Apparently Job Candidates Want Real Human Contact
About seven in 10 Americans (69%) believe that the job search today is too impersonal, according to the results of the latest American Staffing Association Workforce Monitor survey of more than 2,100 U.S. adults.
And 80% say that applying for a job feels like sending their resume or job application into a “black box.”
Nevertheless, Americans do consider less-personal resources to be valuable when looking for work. Eight in 10 (83%) believe that technology has made finding a job easier.
However, a majority says that emerging technologies (e.g., big data mining of resumes and job-on-demand apps) actually make it more difficult to land a position (59%), and that the internet is not “all I need” to find a job (59%).
In fact, even in this age of technology, 85% of U.S. adults think that personal contacts are more helpful than the internet in finding work.
Approximately seven in 10 U.S. adults cite in-person or face-to-face contact (72%), phone calls (72%), and email (71%) as acceptable ways to initially contact them regarding career opportunities.
Only about one in four (24%) say text messages would be welcome.
“When recruiting talent, ‘high touch’ still wins the day,” says Richard Wahlquist, ASA president and chief executive officer.

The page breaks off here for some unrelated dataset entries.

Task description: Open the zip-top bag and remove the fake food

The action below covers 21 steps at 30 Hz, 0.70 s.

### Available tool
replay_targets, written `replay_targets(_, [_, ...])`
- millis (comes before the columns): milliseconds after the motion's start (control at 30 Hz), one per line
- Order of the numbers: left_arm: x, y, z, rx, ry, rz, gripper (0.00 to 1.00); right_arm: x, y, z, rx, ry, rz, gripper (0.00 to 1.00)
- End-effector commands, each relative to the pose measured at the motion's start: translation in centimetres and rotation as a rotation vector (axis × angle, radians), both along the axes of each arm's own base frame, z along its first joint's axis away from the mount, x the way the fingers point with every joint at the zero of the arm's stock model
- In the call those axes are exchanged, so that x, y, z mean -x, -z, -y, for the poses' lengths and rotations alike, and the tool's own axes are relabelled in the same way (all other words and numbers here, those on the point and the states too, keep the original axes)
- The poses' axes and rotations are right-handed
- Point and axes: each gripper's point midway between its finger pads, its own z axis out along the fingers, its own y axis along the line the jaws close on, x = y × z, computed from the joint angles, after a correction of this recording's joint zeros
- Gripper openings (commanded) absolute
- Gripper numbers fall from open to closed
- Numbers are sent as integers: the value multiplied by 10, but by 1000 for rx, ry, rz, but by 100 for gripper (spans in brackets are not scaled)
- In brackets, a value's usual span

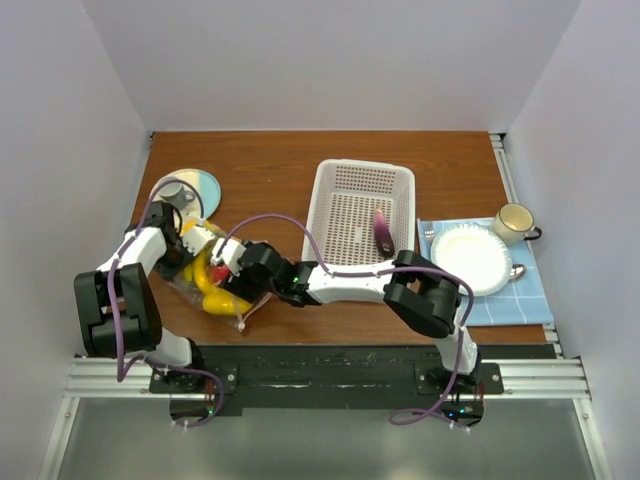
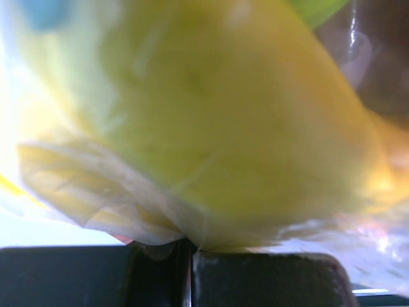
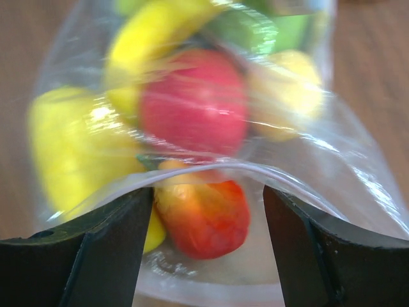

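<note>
The clear zip-top bag (image 1: 232, 312) lies at the front left of the table, with yellow bananas (image 1: 212, 285) showing through it. My left gripper (image 1: 198, 254) is shut on a fold of the bag's plastic (image 2: 160, 217), and a blurred yellow banana (image 2: 243, 128) fills its view. My right gripper (image 1: 240, 264) is open at the bag's mouth (image 3: 211, 167). A red-orange fruit (image 3: 208, 214) sits between its fingers (image 3: 108, 249). Inside the bag are a red fruit (image 3: 192, 102), yellow pieces (image 3: 70, 147) and a green one (image 3: 249, 29). A dark purple eggplant (image 1: 381, 232) lies in the basket.
A white perforated basket (image 1: 345, 195) stands mid-table. A round disc with a grey cup (image 1: 190, 188) is at the back left. On the right, a blue cloth (image 1: 530, 295) holds a white plate (image 1: 470, 258), cutlery and a cream mug (image 1: 513, 222).
</note>
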Motion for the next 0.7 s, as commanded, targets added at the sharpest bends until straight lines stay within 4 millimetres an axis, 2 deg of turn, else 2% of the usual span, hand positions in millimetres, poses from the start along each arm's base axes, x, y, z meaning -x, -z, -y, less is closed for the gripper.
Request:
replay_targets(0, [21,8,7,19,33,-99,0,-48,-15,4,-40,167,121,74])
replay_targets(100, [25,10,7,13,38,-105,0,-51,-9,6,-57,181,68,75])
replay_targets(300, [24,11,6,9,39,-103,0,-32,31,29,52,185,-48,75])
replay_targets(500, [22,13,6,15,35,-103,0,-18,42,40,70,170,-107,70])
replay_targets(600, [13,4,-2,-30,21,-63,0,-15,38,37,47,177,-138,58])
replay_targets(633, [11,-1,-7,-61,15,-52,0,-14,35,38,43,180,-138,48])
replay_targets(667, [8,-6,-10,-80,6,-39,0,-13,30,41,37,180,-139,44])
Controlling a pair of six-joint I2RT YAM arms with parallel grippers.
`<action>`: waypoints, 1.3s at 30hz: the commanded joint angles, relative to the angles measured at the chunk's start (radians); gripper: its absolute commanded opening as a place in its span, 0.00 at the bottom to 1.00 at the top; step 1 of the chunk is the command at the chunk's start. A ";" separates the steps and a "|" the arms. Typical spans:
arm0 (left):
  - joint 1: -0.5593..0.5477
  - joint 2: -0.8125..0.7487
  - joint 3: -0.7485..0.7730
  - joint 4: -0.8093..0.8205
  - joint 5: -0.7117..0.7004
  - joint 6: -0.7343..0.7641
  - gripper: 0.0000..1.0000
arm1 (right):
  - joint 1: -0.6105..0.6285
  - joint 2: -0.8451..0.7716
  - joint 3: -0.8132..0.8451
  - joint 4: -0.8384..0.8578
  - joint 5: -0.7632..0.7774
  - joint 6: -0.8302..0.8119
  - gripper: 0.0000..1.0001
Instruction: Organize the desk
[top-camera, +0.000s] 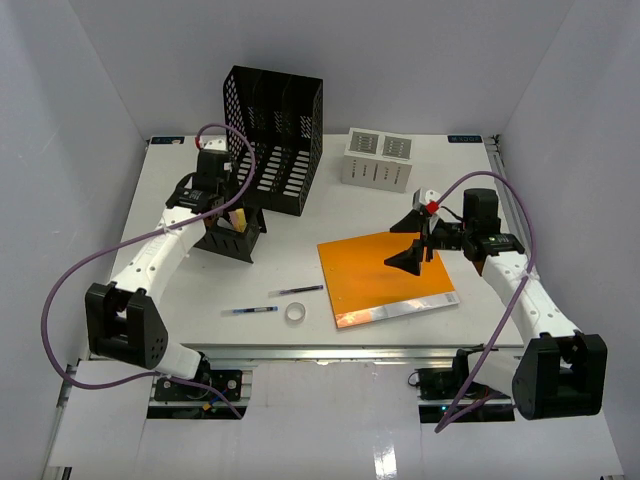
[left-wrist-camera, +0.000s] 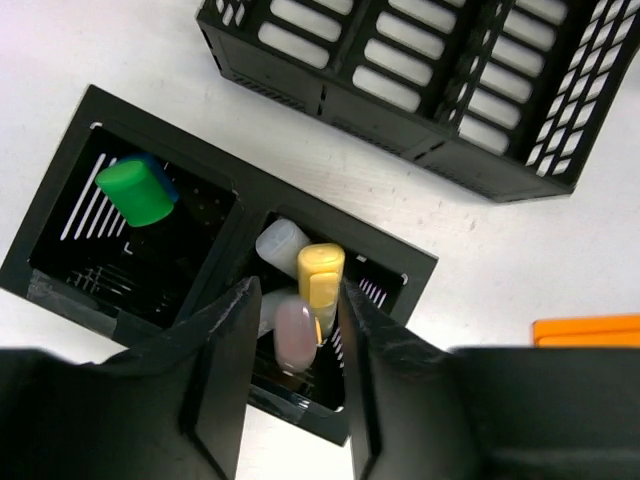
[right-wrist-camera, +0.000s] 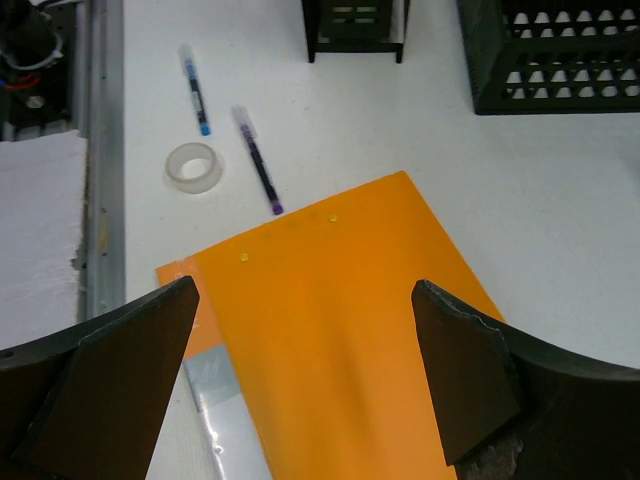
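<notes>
The white desk (top-camera: 190, 290) holds a black two-compartment pen holder (top-camera: 228, 243). My left gripper (top-camera: 226, 216) hangs right above it. In the left wrist view the left gripper (left-wrist-camera: 295, 296) is open, and a blurred pink-capped marker (left-wrist-camera: 294, 338) sits loose between the fingers, over the right compartment of the holder (left-wrist-camera: 250, 190). That compartment also holds a yellow marker (left-wrist-camera: 320, 272) and a white-capped one (left-wrist-camera: 279, 243). A green-capped marker (left-wrist-camera: 136, 190) stands in the left compartment. My right gripper (top-camera: 412, 238) is wide open and empty above the orange folder (top-camera: 385, 275), which also shows in the right wrist view (right-wrist-camera: 340, 330).
A tall black mesh file rack (top-camera: 275, 135) stands behind the holder. A white box (top-camera: 379, 160) is at the back. A blue pen (top-camera: 250, 310), a dark pen (top-camera: 300, 290) and a tape roll (top-camera: 295, 312) lie near the front rail (right-wrist-camera: 100, 150).
</notes>
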 joint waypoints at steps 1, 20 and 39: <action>0.006 -0.057 -0.065 0.049 0.063 -0.023 0.65 | 0.035 0.063 0.062 -0.323 -0.158 -0.321 0.93; 0.007 -0.707 -0.323 0.101 0.380 -0.215 0.98 | 0.709 0.551 0.436 -0.346 0.587 -0.560 0.87; 0.006 -1.129 -0.729 0.045 0.426 -0.631 0.98 | 0.790 0.797 0.531 -0.258 0.648 -0.359 0.60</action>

“Businesses that rely too heavily on a ‘high tech’ but largely ‘faceless’ process are sending the wrong messages to job seekers looking for connections with companies that value their employees.”
Research Method: The Harris Poll conducted the survey online within the U.S. on behalf of ASA Dec. 27–29, 2017, among a total of 2,163 U.S. adults age 18 and older. Results were weighted on age, education, race/ethnicity, household income, and geographic region where necessary to bring them into line with their actual proportions in the U.S. population.